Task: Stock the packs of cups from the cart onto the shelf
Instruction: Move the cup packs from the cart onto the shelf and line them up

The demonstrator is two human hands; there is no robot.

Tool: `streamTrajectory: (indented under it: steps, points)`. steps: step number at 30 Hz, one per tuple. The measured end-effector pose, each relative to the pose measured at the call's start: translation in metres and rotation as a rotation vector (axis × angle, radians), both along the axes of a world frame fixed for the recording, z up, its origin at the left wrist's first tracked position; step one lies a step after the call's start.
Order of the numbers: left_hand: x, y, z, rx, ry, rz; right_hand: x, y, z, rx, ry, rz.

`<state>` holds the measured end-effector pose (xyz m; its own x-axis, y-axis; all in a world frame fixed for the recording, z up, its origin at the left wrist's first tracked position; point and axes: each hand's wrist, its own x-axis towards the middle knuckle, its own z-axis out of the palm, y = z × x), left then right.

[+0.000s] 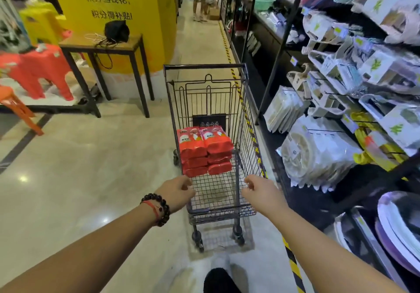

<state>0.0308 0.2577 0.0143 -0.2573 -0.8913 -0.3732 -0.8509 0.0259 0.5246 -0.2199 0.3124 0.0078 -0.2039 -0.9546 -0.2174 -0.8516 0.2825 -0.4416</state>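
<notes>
Packs of cups (205, 150), red, stacked in wire cart (246, 120) basket, far end. Left hand (176, 193) and right hand (259, 190) reached over near rim, fingers loosely curled, gripping nothing. Shelf (341, 102) close on right, crammed with bagged goods. Table (102, 49), orange stools (45, 65) off left.

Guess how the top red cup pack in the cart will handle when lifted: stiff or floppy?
Probably soft: the red cup packs show wrinkled, glossy film, so the wrap may give and feel slippery. Likely light for its size, if it holds disposable cups. Stacked in two columns in the cart, neighbours could shift.
</notes>
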Motion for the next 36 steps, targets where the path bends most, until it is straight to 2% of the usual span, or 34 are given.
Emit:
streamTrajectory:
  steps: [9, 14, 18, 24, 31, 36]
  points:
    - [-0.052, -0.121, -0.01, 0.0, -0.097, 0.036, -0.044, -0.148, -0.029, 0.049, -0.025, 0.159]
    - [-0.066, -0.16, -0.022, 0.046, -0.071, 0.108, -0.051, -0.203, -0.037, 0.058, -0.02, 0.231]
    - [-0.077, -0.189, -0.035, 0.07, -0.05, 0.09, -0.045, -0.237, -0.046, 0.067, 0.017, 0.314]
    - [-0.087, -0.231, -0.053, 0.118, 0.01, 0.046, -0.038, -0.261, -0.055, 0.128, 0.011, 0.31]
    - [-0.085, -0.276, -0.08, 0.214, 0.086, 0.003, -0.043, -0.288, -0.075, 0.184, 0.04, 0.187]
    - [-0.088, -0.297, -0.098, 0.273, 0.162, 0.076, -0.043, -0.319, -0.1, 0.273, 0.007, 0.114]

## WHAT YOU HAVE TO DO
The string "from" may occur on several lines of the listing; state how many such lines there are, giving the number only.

## SOLUTION TO THE EXERCISE
2